About this exercise: All of the data is to be set down again without alteration.

(Raw data Opens)

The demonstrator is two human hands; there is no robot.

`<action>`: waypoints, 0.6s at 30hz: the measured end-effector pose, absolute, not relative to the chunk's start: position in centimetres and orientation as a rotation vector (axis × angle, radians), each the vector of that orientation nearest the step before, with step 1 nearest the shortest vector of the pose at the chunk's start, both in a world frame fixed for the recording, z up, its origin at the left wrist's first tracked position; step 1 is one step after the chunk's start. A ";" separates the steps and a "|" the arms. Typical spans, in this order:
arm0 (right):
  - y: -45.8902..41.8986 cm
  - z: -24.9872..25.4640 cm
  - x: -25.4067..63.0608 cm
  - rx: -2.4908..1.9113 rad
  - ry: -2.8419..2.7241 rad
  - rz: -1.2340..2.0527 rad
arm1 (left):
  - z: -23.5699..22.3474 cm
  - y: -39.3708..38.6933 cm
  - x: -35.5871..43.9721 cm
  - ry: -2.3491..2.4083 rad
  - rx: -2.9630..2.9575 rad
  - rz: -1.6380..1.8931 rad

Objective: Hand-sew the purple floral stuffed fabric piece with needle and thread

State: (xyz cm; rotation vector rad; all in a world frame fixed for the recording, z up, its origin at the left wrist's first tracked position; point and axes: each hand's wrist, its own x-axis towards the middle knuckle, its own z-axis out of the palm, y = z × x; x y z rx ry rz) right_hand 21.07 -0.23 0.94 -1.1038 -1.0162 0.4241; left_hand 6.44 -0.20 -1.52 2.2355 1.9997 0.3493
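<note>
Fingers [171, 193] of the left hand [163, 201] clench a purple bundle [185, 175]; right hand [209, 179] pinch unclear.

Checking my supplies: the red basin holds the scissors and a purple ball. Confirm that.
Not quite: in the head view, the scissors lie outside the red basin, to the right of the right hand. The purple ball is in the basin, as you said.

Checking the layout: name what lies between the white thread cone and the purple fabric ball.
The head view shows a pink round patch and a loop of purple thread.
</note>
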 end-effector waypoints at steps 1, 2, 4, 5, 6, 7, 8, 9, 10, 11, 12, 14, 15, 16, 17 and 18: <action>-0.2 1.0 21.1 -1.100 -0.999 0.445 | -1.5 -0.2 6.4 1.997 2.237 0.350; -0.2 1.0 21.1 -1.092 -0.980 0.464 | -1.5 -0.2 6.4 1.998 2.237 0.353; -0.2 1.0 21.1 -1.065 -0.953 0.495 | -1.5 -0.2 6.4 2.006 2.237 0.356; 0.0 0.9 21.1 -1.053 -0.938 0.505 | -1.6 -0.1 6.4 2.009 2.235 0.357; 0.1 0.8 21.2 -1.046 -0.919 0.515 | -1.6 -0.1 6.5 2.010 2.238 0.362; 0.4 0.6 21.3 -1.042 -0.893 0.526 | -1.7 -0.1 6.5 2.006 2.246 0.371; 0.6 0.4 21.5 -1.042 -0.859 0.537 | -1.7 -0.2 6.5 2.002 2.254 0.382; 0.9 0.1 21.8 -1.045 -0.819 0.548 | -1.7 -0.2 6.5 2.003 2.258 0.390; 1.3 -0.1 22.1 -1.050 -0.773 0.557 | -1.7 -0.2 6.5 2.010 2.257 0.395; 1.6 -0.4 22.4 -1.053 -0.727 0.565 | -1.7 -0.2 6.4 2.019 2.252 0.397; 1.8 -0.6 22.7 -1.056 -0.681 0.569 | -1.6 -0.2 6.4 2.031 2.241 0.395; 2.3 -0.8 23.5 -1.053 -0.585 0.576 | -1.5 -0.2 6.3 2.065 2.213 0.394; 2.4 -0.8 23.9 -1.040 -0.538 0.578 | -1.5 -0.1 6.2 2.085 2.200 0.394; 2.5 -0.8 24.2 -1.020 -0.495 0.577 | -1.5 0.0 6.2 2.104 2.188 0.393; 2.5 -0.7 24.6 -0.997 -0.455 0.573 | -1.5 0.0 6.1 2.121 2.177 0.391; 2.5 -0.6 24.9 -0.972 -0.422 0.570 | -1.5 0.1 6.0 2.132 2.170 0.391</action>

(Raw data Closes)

Solution for this problem:
The demonstrator is two human hands; there is no robot.

`<action>`: waypoints, 0.6s at 30hz: the measured end-effector pose, absolute, not relative to the chunk's start: position in centimetres and orientation as a rotation vector (axis × angle, radians), each the vector of that orientation nearest the step before, with step 1 nearest the shortest vector of the pose at the chunk's start, both in a world frame fixed for the recording, z up, its origin at the left wrist's first tracked position; step 1 is one step after the chunk's start. A ";" separates the steps and a "|" the arms. Typical spans, in this order:
arm0 (right):
  - y: -45.8902..41.8986 cm
  - z: -24.9872..25.4640 cm
  - x: -25.4067..63.0608 cm
  - rx: -2.4908..1.9113 rad
  - ry: -2.8419..2.7241 rad
  - rz: -1.2340..2.0527 rad
arm1 (left):
  - z: -23.5699..22.3474 cm
  - y: -39.3708..38.6933 cm
  - x: -35.5871..43.9721 cm
  - ry: -2.3491..2.4083 rad
  - rx: -2.9630..2.9575 rad
  - rz: -1.6380..1.8931 rad

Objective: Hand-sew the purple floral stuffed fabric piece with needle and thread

State: (xyz cm; rotation vector rad; all in a world frame fixed for the recording, z up, its origin at the left wrist's first tracked position; point and axes: each hand's wrist, its own x-axis towards the middle knuckle, its own z-axis out of the palm, y = z × x; x y z rx ry rz) right_hand 21.07 -0.23 0.94 -1.1038 -1.0162 0.4241; left_hand 6.44 -0.20 -1.52 2.2355 1.9997 0.3493
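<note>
Fingers [171, 193] of the left hand [163, 201] clench a purple bundle [185, 175]; right hand [209, 179] pinch unclear.

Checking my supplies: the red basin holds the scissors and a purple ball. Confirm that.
Not quite: in the head view, the scissors lie outside the red basin, to the right of the right hand. The purple ball is in the basin, as you said.

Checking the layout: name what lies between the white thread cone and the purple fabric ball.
The head view shows a pink round patch and a loop of purple thread.
</note>
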 end-effector waypoints at steps 1, 2, 4, 5, 6, 7, 8, 9, 10, 11, 12, 14, 15, 16, 17 and 18: <action>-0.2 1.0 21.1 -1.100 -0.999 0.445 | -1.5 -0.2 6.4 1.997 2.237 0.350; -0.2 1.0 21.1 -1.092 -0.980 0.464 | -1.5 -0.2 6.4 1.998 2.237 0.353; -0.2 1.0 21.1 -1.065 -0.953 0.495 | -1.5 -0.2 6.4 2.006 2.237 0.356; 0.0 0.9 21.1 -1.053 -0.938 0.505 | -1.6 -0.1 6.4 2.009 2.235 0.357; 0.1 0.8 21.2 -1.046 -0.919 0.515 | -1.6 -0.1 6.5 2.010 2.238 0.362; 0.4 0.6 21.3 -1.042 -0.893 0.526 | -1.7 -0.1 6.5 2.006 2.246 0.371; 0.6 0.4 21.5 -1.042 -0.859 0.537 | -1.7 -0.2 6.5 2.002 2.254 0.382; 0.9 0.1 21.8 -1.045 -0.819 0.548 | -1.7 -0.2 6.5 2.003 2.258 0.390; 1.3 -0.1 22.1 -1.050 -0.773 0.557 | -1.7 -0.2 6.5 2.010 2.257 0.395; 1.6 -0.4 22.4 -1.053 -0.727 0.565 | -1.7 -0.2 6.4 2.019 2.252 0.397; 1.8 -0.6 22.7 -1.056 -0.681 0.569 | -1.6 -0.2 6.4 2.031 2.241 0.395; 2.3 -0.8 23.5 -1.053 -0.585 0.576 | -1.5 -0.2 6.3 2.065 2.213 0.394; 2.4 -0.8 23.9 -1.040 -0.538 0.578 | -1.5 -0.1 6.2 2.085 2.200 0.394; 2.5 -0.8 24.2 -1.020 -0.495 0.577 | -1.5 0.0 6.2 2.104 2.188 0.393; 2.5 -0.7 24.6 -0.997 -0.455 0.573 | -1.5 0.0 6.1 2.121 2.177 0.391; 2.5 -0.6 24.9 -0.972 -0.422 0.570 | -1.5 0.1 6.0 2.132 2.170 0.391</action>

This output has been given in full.